Am I missing something? I could ask in Q&A, but I thought I’d at least get a sanity check here first.

I guess I’m not seeing the confusion here. These are all completely separate challenges and should be treated as such.

IAC gives teams 15 SHOTS total (whether 1 ball or 15 is used) to show how accurate they can be, speed is not the objective here.

PPC is about scoring as fast as you can, but since rookies are only given 3 field pieces, everyone is limited to 3 field pieces.

1 Like

Not to be “that guy”
but
1 minute to make all your shots for PPC is inconsistent with typical objectives
Expecting and open field with no defense for time challenges is inconsistent with typical objectives
Self scoring is inconsistent with typical objectives
2020/2021 is inconsistent with typical years and the GDC is adapting to it, so keep that in mind when trying to compare these rules with past years.

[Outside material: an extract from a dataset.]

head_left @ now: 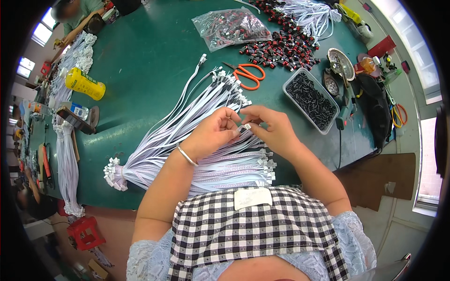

Our team is still taking this year seriously, but we’re considering this FRC Lite

It’s not confusion. The words in the document seem clear. The question is if game design intended to have time be essentially a non-factor such that numerous high-level teams will likely have no differentiation in score. That seems unexpected from a game design perspective, so I’m just wanting to confirm that I haven’t missed anything in the rules. I don’t want to be “that other guy” who posts a question to Q&A to get an answer of “see section 15.1.2 for the effect of time on IAC scoring.” I’m interpreting your reply to mean that you also see nothing in the rules or scoring calculations that includes time in IAC other than the 5 minute cap.

1 Like

Then yes, we’re on the same page and the IAC does look to have a score cap.

Not sure how much of an issue it will be though. Past games have had score caps on different elements and it worked out then. Most recent examples I can think of were steamworks, stronghold. Only so many gears could be placed or barriers crossed.

15 perfect shots from 4 zones will still be really tough for 99%+ of teams out there.

Can we get more discussion on this? It is clear that you can’t have more than 2 people, but not clear if those two people can be assisted (or even replaced) by some non-human mechanism.

2 Likes

It doesn’t say you can’t have more than two people returning balls, only that you can’t have more than 2 people feeding balls to the robot. This seemed to imply that more humans could be involved in the process of returning balls to the reintroduction zone, just not directly near the robot.

I’m assuming that 2 people is ONLY for feeding the robot. More can retrieve power cells though.

If they wanted to restrict it more I would expect more wording a kin to
“no more than 2 human players allowed”
“power cells can only be introduced onto the field via the re-introduction zone” (to stop people from throwing over the play area)
“no launching or rolling of power cells other than by the robot” (run/walk PCs to the re-into zone)
“only human plays can retrieve power cells” (no auto-mechs to free up the players)

Plenty of others way’s that are also absent in the manual for this challenge

1 Like

Good point, I think they would have been specific about these things if they don’t want them to happen. I still hope First clarifies what we’re limited to doing for moving power cells to the robot because it’s still very uncertain to me.

Team update 2 seems to imply they wouldn’t be making a clarification. Only do it if it’s “in the spirit” of the rules.

I myself feel like it’s completely within the spirit of the rules to do allow more members of the team to help with ball return, as long as only 2 are feeding.

The question has been directly asked in Q&A. No answer yet.